I found a place to pull over and park, stuffed my bread, cheese, and orange juice into my backpack, and followed the trail of cars to an opening with a sign that said “Bonham Trail to Cooks Beach.” A tree-lined, sun-dappled, dirt-and-rock path descended steeply. I followed this and after a few minutes emerged onto a pocket beach with everything I could want: sand, sun, waves, driftwood. The beach was demarcated by massive black and brown rock outcroppings on either side and was so compact that it would take about three minutes to walk from one side to the other. Three people were there, two reading on lawn chairs and one simply sitting in the sand and smiling.
I found a spot on a rock at the far northern side of the beach, took out my baguette, cheese, and juice, and watched and listened as the water crashed and roared, white-frothed and fanned across the sand. Tearing off chunks of the bread and sandwiching the cheese between them, I feasted on the waves and the rocks, the sun glinting off the sea, the smell of salt and seaweed, the oceanic symphony.
I stayed there for an hour, or maybe more. The light shifted, the air sifted, the clouds scudded and sailed on, the seagulls soared and screeched.
Eventually the readers folded up their chairs and left, and the sitter rose and walked away, and then it was just me, alone with the driftwood and the seapods and the blue-sea, white-cloud day. I lay in the sand and it warmed to my bones, the waves crashed and the gulls cried, and I opened my arms and embraced the sky.

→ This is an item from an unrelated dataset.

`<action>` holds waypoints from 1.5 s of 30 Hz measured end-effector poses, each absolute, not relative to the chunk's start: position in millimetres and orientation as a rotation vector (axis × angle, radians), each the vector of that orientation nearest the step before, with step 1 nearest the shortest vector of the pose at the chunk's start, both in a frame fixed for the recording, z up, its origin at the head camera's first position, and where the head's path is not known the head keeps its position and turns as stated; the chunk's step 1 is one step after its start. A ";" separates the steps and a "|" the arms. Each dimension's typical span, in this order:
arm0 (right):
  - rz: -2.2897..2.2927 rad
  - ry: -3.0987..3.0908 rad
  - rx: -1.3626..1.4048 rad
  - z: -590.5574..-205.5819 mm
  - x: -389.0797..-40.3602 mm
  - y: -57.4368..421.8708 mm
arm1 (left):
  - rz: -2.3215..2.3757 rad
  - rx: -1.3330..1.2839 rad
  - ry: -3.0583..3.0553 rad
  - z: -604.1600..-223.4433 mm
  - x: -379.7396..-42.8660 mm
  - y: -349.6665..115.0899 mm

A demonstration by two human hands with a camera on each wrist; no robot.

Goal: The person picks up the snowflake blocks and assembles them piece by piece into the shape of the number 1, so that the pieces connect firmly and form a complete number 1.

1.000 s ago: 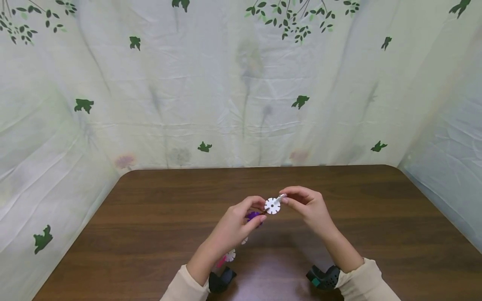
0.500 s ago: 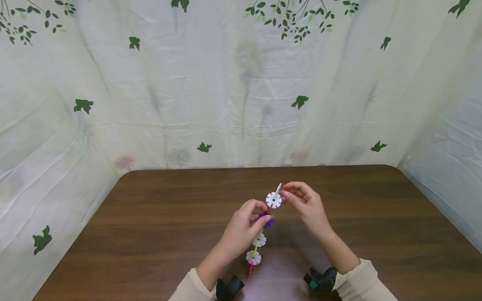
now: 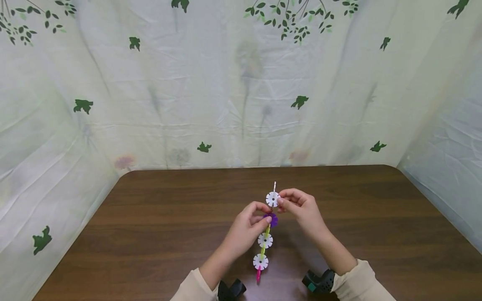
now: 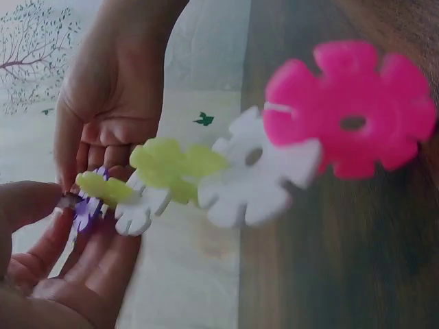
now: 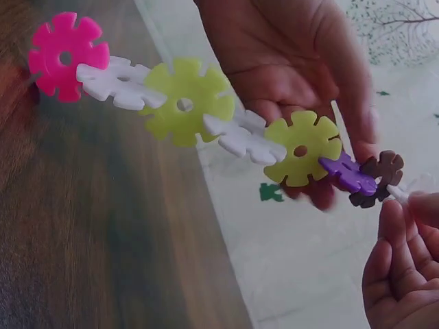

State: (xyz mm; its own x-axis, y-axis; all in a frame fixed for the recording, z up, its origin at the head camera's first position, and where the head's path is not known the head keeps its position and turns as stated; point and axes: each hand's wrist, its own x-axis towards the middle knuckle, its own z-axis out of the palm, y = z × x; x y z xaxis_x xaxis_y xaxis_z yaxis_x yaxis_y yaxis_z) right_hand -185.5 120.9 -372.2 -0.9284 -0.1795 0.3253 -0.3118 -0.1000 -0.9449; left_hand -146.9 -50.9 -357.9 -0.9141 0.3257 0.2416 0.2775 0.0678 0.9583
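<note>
A chain of slotted flower-shaped plastic discs hangs between my hands, joined edge to edge. In the right wrist view it runs from a pink disc (image 5: 84, 67) through white and yellow discs (image 5: 168, 82) to a purple disc (image 5: 346, 175), a brown disc (image 5: 367, 199) and a white one. My left hand (image 3: 244, 228) pinches the chain around the purple disc (image 3: 274, 220) with thumb and fingers. My right hand (image 3: 304, 211) pinches the right edge of a white disc (image 3: 270, 195) near the top. Another white disc (image 3: 275, 186), seen edge-on, sticks up above it.
Beneath the hands is a brown wooden table (image 3: 169, 217). A pale curtain (image 3: 218, 83) with leaf and bird prints closes off the back and sides. Black devices (image 3: 320, 281) are worn at both wrists.
The chain has swung from slanting to nearly upright, its lower discs coming into view. My right hand has shifted from the topmost disc down to the white disc's edge; my left hand moved slightly right.
</note>
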 end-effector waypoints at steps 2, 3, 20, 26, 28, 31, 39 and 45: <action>2.202 -2.048 0.531 -373.5 -186.6 122.0 | 1.982 0.662 2.292 -358.0 -148.0 -52.3; 2.205 -2.050 0.519 -374.3 -187.4 122.2 | 1.975 0.668 2.292 -355.5 -147.0 -52.5; 2.314 -2.114 0.444 -398.7 -199.7 120.9 | 2.130 0.497 2.123 -400.0 -160.8 -42.7; 2.301 -2.174 0.369 -409.6 -203.0 117.1 | 2.181 0.420 2.063 -409.3 -161.9 -42.9; 2.298 -2.214 0.336 -414.2 -204.1 116.7 | 2.190 0.381 2.029 -413.0 -162.9 -43.3; 2.300 -2.265 0.309 -420.5 -205.0 116.5 | 2.171 0.325 2.014 -419.1 -164.5 -44.0; 2.243 -2.420 0.261 -430.2 -204.5 117.3 | 2.107 0.291 2.014 -433.7 -169.8 -44.7; 2.166 -2.529 0.305 -431.9 -204.9 119.1 | 2.021 0.330 2.147 -429.8 -167.2 -45.8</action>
State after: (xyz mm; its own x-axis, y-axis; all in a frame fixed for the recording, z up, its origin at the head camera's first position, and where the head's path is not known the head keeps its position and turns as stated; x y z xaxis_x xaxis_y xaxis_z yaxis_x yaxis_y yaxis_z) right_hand -204.9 119.1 -431.9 -0.9632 -0.2666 -0.0351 -0.0063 0.1531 -0.9882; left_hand -167.2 -45.8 -429.8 -0.9602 0.2782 0.0248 0.0415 0.0543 0.9977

Then the beach cradled me and I let out a long sigh.
After a while, I opened the map on my phone and checked my route: Mendocino was still an hour away.
I contemplated the ride and closed my eyes, let all the cares that had accumulated like waves over the past few weeks just crash away.
The map in my hand said I had an hour still to drive, but the compass in my heart said I had already arrived.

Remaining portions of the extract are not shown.